== Work instructions ==
Each line from the start of the data below through the one containing "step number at" must be reproduced exactly.

== Input data ==

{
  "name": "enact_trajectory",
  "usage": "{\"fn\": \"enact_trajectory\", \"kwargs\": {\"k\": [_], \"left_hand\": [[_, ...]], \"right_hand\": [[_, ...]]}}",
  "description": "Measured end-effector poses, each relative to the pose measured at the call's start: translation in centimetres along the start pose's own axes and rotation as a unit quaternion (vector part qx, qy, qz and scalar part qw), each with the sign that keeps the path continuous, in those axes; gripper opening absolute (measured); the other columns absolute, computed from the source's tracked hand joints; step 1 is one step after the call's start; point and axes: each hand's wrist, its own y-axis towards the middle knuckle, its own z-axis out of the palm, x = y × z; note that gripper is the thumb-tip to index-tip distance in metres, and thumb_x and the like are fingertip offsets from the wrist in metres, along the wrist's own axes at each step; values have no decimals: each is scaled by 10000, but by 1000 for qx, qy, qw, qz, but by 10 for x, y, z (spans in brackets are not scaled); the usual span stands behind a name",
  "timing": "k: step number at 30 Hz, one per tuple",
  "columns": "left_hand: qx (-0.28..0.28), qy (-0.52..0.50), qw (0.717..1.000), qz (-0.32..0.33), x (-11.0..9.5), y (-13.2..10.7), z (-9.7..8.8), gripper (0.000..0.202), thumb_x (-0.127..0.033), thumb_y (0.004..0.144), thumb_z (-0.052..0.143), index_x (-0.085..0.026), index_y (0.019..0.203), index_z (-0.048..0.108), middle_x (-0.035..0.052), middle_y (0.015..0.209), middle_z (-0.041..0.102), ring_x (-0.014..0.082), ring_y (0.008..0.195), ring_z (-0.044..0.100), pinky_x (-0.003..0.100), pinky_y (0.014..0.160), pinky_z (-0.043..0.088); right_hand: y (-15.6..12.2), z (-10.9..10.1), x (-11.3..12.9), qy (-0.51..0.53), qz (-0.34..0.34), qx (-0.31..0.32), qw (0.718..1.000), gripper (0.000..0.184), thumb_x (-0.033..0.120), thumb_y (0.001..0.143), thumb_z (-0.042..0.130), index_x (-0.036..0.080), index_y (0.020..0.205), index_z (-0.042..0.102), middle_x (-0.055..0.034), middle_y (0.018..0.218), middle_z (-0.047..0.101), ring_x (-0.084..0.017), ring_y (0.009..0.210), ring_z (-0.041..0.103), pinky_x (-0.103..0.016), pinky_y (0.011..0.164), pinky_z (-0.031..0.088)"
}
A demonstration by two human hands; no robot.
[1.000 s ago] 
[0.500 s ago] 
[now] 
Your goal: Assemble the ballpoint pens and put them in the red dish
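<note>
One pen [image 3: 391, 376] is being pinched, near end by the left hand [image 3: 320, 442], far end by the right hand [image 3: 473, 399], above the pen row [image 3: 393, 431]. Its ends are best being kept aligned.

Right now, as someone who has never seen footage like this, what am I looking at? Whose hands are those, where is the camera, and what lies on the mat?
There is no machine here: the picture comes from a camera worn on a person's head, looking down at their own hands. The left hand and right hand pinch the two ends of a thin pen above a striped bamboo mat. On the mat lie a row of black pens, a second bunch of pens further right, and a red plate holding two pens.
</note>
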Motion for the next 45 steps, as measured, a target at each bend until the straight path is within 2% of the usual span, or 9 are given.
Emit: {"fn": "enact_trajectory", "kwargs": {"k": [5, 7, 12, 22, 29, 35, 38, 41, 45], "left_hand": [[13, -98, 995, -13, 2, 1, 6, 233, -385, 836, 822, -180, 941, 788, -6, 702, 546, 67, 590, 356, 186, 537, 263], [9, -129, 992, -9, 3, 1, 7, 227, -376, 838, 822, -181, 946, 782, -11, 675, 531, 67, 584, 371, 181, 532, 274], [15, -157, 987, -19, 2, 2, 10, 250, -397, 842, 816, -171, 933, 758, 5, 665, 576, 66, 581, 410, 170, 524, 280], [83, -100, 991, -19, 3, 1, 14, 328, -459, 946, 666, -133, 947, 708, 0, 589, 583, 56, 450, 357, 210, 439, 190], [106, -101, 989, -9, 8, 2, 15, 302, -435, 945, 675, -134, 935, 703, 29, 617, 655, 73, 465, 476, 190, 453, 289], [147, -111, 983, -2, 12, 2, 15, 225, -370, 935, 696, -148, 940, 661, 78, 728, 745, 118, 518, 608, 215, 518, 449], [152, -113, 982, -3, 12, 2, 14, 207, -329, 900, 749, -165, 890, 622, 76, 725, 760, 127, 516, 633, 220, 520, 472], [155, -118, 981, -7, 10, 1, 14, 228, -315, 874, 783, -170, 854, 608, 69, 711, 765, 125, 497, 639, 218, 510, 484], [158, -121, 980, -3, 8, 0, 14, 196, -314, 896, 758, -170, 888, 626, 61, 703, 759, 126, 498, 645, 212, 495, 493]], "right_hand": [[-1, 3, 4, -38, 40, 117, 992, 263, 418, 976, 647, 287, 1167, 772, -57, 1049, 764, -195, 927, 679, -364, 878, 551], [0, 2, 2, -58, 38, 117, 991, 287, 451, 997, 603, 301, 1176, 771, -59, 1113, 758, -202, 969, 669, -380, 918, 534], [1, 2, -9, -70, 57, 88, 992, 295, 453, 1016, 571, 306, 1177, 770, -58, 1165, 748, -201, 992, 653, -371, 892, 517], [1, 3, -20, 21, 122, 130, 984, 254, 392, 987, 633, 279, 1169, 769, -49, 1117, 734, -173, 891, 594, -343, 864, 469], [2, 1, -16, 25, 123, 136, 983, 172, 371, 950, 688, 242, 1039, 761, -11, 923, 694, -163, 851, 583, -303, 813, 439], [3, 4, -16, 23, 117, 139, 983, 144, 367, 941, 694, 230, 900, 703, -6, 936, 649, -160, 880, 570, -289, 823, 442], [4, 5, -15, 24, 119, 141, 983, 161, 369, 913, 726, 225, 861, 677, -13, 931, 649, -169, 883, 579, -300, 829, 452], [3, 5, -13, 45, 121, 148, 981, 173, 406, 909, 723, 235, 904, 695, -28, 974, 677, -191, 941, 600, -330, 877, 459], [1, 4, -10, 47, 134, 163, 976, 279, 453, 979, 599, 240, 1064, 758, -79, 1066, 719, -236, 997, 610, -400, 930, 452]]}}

== Reply to the task ==
{
  "name": "enact_trajectory",
  "usage": "{\"fn\": \"enact_trajectory\", \"kwargs\": {\"k\": [_], \"left_hand\": [[_, ...]], \"right_hand\": [[_, ...]]}}",
  "description": "Measured end-effector poses, each relative to the pose measured at the call's start: translation in centimetres along the start pose's own axes and rotation as a unit quaternion (vector part qx, qy, qz and scalar part qw), each with the sign that keeps the path continuous, in those axes; gripper opening absolute (measured); the other columns absolute, computed from the source's tracked hand joints; step 1 is one step after the call's start; point and axes: each hand's wrist, its own y-axis towards the middle knuckle, its own z-axis out of the palm, x = y × z; note that gripper is the thumb-tip to index-tip distance in metres, and thumb_x and the like are fingertip offsets from the wrist in metres, along the wrist's own axes at each step; values have no decimals: each is scaled by 10000, but by 1000 for qx, qy, qw, qz, but by 10 for x, y, z (spans in brackets are not scaled); the usual span stands behind a name",
  "timing": "k: step number at 30 Hz, one per tuple",

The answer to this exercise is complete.